Fly Away, Little Bug

Whoever said “The days are long, but the years are short” was not lying.

I probably complained the day this picture was taken.

I was chaperoning a field trip for my son’s preschool class to our local Nature Center, complete with muddy hike and requisite rain. The date stamp tells me it was the spring of 2007 which means I would have had an infant at home, presumably with my mom or a babysitter. I imagine I was cold in addition to being wet and that I had fifty other things I could have been doing.

Sure, it would have been sweet, because just look at this sweet little ladybug. But it also would have used up those precious two-and-a-half hours that my firstborn was at preschool, meaning no workout for Mommy that day.

So I probably complained.

But then yesterday, this same child put on a black cap and gown with a gold sash and his National Honor Society cords and marched across the stage with his 350 classmates. He took pictures with kids he’s known since kindergarten and even before. He got huge congratulatory hugs from teachers and coaches and principals. He stood tall and handsome and proud.

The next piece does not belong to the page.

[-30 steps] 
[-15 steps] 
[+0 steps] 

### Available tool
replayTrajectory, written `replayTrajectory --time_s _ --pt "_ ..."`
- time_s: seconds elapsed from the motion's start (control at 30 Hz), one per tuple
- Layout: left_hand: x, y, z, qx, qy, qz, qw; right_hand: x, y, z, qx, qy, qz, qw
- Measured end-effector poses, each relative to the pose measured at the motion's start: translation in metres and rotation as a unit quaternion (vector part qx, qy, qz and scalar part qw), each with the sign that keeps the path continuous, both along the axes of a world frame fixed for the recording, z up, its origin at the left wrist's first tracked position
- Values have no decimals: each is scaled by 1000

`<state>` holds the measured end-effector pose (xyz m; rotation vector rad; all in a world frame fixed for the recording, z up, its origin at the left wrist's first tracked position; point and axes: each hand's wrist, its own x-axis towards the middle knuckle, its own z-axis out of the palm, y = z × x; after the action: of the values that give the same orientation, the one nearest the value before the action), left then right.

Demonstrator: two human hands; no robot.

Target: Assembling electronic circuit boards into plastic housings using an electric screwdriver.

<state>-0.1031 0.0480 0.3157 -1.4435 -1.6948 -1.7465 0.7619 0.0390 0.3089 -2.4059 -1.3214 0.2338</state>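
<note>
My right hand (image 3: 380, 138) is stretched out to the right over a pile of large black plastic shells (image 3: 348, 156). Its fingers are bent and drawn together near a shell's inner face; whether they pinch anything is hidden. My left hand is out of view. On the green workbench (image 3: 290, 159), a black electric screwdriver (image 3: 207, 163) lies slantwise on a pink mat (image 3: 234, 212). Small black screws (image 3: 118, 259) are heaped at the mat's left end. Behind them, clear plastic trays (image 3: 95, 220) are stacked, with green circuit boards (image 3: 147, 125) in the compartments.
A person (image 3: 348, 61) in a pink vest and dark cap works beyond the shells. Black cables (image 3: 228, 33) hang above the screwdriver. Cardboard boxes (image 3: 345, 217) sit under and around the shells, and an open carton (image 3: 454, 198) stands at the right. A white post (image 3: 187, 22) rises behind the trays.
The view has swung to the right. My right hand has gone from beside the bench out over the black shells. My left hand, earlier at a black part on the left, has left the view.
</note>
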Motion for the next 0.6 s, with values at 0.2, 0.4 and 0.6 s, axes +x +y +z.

And I really wouldn’t mind turning back the clock to those field trip chaperoning days, even cold, wet, muddy ones.

I promise that I will never tell new parents to “enjoy every moment.” Because you’re just not going to and there’s no reason to add guilt to the long list of parenting emotions. Some of the moments are exhausting, exasperating, or enraging. Some are disappointing, heartbreaking, or just plain hard.

There will be phases you can’t wait for them to grow out of. There will be habits or hobbies or friends you wish they would drop. There will be tedious minutes spent waiting for them to come out of baseball practice or hours spent preparing foods they never eat. You will have bedtime battles, homework battles, curfew battles.

You will really, really want some quiet time to do nothing. By yourself. With no one calling “Mommy!” every five seconds. And you’ll deserve those breaks, that alone time. Because parenting is hard.

But then they’ll put on their cap and gown and go and graduate on you. And that’s hard too.

They’ll pack up the car and head to a college that’s eight hours away. And that’s hard… even when it’s a college they were so excited to get into and one where you’re confident they’ll be happy. They’ll leave you grasping at text messages like they’re gold because that’s all you’ve got of them anymore. Sporadic updates through a screen instead of listening to animated in-person stories punctuated with deep laughter, instead of watching their right-in-front-of-you faces as they interact with their peers and friends, instead of feeling their suddenly strong bodies in your arms.

And that’s hard.

It’s what we all want, of course, this growing up business. The only alternative to it is not a good one. We want to witness their successes, celebrate their independence, get to know their new adult (or at least, adult-like) selves. Their growing up is the goal, after all; it’s what you’ve been working for all these years.

Except you wish it didn’t happen so damn fast. And you wish it didn’t feel so damn hard.